SAO PAULO: Brazil's inflation rate accelerated to a five-month high in mid-November as power costs surged, though it undershot analyst expectations and remained a tad below the official target range.
Consumer prices as measured by the IPCA index rose 2.77 percent in the twelve months through mid-November, data from state statistics agency IBGE showed on Thursday, up from 2.70 percent at the end of October.
An increase in electricity tariffs accounted for half of the uptick as a period of scarce rains hampered hydropower generation, putting regulators on alert.
That helped to lift the official inflation rate further away from 18-year lows seen in August, when an unexpectedly strong agricultural harvest drove the inflation rate below the bottom-end of the government's target range of 4.5 percent plus or minus 1.5 percentage points.
Still, food prices continued to fall in November, keeping the IPCA rate below the median 2.84 percent median forecast in a Reuters poll of economists.
The index rose 0.32 percent from the month before, below expectations of 0.40 percent, IBGE said.
Most economists expect food deflation to ease in coming months, allowing the central bank to meet the year-end target. It has never undershot it in two decades of inflation-targetting.

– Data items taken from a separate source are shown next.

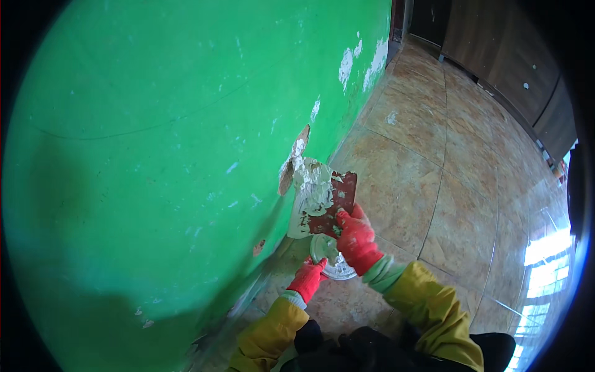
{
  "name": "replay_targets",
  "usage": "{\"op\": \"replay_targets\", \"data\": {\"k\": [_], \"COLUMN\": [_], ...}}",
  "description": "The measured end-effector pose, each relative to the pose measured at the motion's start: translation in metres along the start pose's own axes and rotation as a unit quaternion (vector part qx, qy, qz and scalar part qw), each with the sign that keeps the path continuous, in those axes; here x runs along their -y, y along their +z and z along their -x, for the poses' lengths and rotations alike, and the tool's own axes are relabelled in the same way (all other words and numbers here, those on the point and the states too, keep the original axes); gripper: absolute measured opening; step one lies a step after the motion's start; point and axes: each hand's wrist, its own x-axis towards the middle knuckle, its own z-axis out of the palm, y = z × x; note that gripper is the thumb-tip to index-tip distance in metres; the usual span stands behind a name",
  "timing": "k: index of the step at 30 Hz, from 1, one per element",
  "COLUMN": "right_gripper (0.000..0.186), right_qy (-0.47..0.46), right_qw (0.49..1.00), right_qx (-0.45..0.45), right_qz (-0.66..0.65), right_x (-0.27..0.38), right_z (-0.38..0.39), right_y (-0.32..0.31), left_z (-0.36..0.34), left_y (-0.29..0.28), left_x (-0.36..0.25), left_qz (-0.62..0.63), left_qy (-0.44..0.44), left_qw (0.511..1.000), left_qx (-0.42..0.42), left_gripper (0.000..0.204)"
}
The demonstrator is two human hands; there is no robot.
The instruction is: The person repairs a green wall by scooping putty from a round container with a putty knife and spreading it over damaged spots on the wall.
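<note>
My right hand (356,239), in a red glove, grips a wide putty knife (330,206) with a dark red body and white compound over its blade. The blade is at a chipped, partly whitened patch (296,155) on the green wall (155,167); whether it touches cannot be told. Just below, my left hand (307,279), also red-gloved, is closed on a round light container (338,271) with white compound in it, partly hidden behind the knife and my right hand.
The tiled floor (421,211) runs along the wall. Dark wooden cabinets (496,49) stand along the far right, with a dark doorway (424,18) at the back. More pale chipped spots (345,67) mark the wall farther along. My dark-clothed legs show at the lower edge.
</note>
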Motion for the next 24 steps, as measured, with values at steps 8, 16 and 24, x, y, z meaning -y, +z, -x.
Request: {"op": "replay_targets", "data": {"k": [8,16,24], "right_gripper": [0.043,0.076,0.074], "right_qy": [-0.160,-0.074,-0.240], "right_qw": [0.982,0.944,0.887], "right_qx": [-0.087,-0.010,0.024], "right_qz": [-0.041,0.322,0.394], "right_x": [-0.033,0.004,-0.033], "right_z": [0.033,0.052,0.034], "right_y": [0.107,0.164,0.140], "left_z": [0.004,0.023,0.030], "left_y": [-0.007,-0.029,-0.028], "left_x": [0.001,0.001,0.000], "left_qz": [-0.091,-0.120,-0.160], "left_qy": [0.127,0.161,0.176], "left_qw": [0.988,0.979,0.971], "left_qx": [-0.013,-0.034,-0.028], "left_gripper": [0.032,0.032,0.032]}}
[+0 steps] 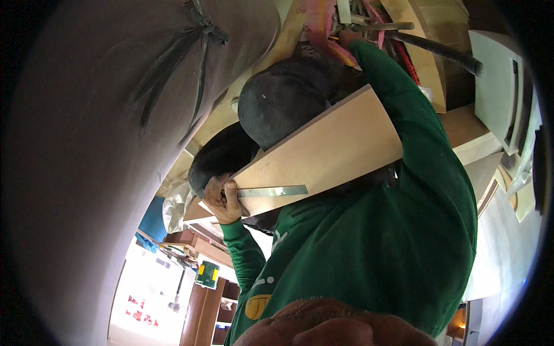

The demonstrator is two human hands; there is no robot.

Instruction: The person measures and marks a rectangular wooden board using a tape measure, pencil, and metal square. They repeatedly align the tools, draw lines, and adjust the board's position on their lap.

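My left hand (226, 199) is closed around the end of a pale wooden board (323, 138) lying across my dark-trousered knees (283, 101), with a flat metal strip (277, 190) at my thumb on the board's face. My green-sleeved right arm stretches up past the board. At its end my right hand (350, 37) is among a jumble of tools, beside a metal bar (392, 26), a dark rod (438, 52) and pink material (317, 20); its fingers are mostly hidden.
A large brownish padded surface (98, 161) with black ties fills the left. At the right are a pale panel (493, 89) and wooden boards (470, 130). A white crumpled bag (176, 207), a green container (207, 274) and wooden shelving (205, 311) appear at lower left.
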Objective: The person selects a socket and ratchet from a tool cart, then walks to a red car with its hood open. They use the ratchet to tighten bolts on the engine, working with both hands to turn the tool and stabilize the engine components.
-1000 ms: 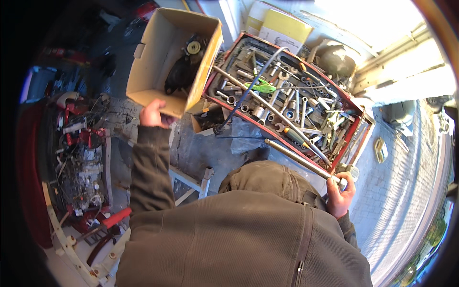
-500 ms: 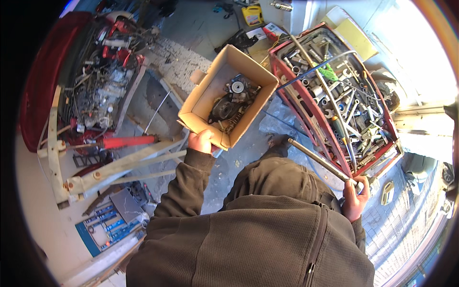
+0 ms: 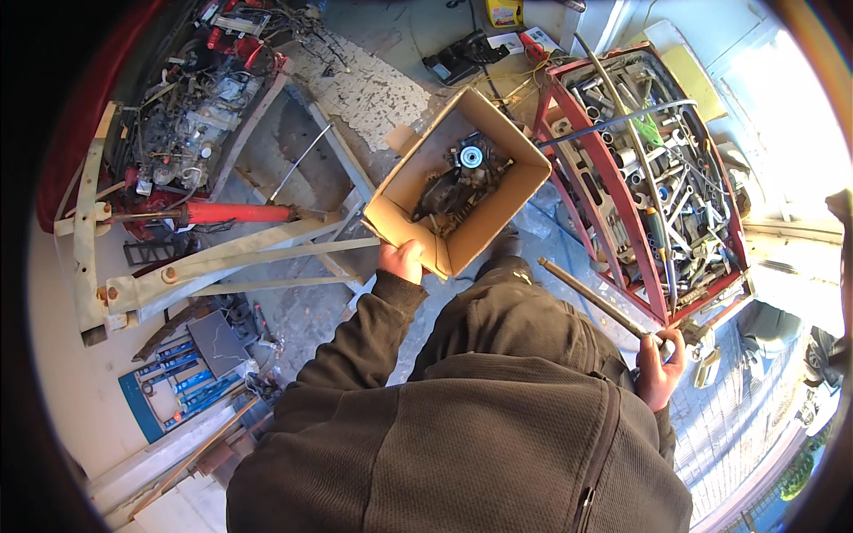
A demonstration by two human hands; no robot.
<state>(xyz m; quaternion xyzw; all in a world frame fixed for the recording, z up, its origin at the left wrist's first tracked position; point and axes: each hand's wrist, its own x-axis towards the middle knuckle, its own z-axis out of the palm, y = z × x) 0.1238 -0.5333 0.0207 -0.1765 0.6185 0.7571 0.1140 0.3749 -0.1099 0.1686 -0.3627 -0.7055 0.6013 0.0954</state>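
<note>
My left hand [image 3: 402,259] is closed on the near edge of an open cardboard box [image 3: 498,213], which is tilted so its inside shows. In the box lie dark, greasy metal parts [image 3: 444,202], a round pulley-like wheel [image 3: 471,157] and what look like bolts. Off to the right, my right hand [image 3: 659,369] is wrapped round one end of a long metal bar [image 3: 593,297]. That bar points up and left, towards my legs. Just beyond the right hand stands a red tool cart [image 3: 638,258] heaped with wrenches [image 3: 680,202] and sockets [image 3: 626,156].
To the left stands an engine hoist [image 3: 222,258] with a red hydraulic cylinder [image 3: 235,213]. Behind it an engine [image 3: 191,124] sits in a red car's bay. A blue tool case [image 3: 147,404] lies lower left; a yellow jug [image 3: 504,12] stands at the far side.
My body has turned a little, and the box in my left hand sits slightly further right in view. Both hands keep their holds.
</note>
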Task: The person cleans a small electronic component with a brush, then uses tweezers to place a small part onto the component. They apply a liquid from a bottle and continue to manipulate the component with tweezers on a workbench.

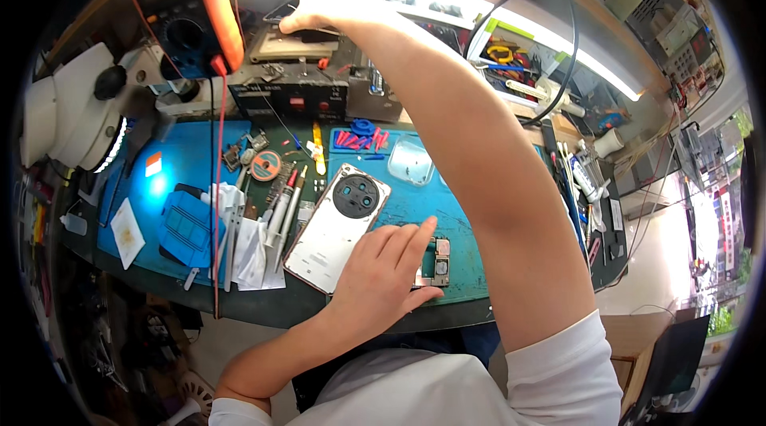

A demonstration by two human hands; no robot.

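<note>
at the near edge of the blue mat (471, 266) on the tabletop, a small circuit board (435, 262) lies just right of the left hand (383, 274), whose spread fingers rest on it, ungripped, beside the white phone (339, 226), its long axis running near-left to far-right, while the right hand (307, 21) reaches far off, fingers flat on a device (291, 47).
</note>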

That is likely to give the central bank wide space to cut interest rates to an all-time low at its next meeting in the first week of December and potentially signal further easing up ahead.
Yields on interest rate future contracts slipped in early trading as traders increased bets on a further rate cut in February 2018.
The central bank has cut the benchmark Selic rate by 675 basis points since October 2016 to support a nascent economic recovery from the deepest recession in a century.
Though economic growth has shown signs of accelerating, economists say that is unlikely to stoke inflation as firms grapple with idle capacity and with employment gains concentrated on off-the-books jobs.